**Assigned task:**
Each line below should be set down again unchanged.

**Information provided:**

┏━━

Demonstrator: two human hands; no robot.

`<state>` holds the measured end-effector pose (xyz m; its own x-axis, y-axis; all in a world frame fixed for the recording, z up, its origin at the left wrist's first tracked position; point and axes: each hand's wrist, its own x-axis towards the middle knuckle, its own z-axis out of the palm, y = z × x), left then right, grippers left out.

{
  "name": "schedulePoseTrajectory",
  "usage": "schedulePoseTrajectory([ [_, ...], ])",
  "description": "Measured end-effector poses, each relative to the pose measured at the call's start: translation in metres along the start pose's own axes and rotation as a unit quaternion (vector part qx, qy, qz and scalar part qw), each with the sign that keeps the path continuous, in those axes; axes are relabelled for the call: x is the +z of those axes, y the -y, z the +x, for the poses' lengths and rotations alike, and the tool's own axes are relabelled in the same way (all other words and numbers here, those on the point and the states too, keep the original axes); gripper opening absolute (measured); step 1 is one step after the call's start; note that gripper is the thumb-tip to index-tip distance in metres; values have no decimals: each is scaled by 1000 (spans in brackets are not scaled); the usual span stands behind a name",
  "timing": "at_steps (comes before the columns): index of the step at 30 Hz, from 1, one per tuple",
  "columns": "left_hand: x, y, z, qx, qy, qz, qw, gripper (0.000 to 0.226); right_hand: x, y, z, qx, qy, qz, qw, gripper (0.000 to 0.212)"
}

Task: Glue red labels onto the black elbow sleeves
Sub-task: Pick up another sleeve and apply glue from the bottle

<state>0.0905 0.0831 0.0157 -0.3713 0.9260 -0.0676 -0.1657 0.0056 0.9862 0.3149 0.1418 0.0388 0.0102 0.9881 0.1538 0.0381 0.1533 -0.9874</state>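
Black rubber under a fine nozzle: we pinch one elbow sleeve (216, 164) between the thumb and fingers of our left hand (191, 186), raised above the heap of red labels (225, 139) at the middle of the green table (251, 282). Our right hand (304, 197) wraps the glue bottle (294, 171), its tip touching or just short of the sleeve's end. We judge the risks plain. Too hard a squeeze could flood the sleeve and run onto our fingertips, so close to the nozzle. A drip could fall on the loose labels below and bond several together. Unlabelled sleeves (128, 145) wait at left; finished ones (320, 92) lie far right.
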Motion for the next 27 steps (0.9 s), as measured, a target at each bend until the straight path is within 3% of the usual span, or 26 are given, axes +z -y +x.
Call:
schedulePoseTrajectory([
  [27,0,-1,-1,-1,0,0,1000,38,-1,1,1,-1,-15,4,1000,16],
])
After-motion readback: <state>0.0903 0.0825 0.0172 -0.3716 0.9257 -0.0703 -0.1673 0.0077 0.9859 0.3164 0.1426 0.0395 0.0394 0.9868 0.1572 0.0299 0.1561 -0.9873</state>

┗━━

**Response to the task:**
Demonstrator: two human hands; no robot.

`<state>` holds the measured end-effector pose (xyz m; its own x-axis, y-axis; all in a world frame fixed for the recording, z up, its origin at the left wrist's first tracked position; point and axes: each hand's wrist, its own x-axis towards the middle knuckle, its own z-axis out of the palm, y = z × x), left then right, grippers left out.

{
  "name": "schedulePoseTrajectory",
  "usage": "schedulePoseTrajectory([ [_, ...], ])",
  "description": "Measured end-effector poses, each relative to the pose measured at the call's start: translation in metres along the start pose's own axes and rotation as a unit quaternion (vector part qx, qy, qz and scalar part qw), each with the sign that keeps the path continuous, in those axes; axes are relabelled for the call: x is the +z of those axes, y the -y, z the +x, for the poses' lengths and rotations alike, and the tool's own axes are relabelled in the same way (all other words and numbers here, those on the point and the states too, keep the original axes); gripper opening absolute (measured); step 1 is one step after the call's start; note that gripper is the thumb-tip to index-tip distance in metres; values have no decimals: each is scaled by 1000 (spans in brackets are not scaled); the usual span stands behind a name",
  "timing": "at_steps (comes before the columns): index of the step at 30 Hz, from 1, one per tuple",
  "columns": "left_hand: x, y, z, qx, qy, qz, qw, gripper (0.000 to 0.226); right_hand: x, y, z, qx, qy, qz, qw, gripper (0.000 to 0.212)"
}

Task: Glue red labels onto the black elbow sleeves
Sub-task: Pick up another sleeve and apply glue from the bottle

<state>0.0905 0.0831 0.0157 -0.3713 0.9260 -0.0676 -0.1657 0.0056 0.9862 0.3149 0.1418 0.0388 0.0102 0.9881 0.1538 0.0381 0.1533 -0.9874</state>
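Black rubber under a fine nozzle: we pinch one elbow sleeve (216, 164) between the thumb and fingers of our left hand (191, 186), raised above the heap of red labels (225, 139) at the middle of the green table (251, 282). Our right hand (304, 197) wraps the glue bottle (294, 171), its tip touching or just short of the sleeve's end. We judge the risks plain. Too hard a squeeze could flood the sleeve and run onto our fingertips, so close to the nozzle. A drip could fall on the loose labels below and bond several together. Unlabelled sleeves (128, 145) wait at left; finished ones (320, 92) lie far right.
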Motion for the next 27 steps (0.9 s), as measured, a target at each bend until the straight path is within 3% of the usual span, or 26 are given, axes +z -y +x.
Call:
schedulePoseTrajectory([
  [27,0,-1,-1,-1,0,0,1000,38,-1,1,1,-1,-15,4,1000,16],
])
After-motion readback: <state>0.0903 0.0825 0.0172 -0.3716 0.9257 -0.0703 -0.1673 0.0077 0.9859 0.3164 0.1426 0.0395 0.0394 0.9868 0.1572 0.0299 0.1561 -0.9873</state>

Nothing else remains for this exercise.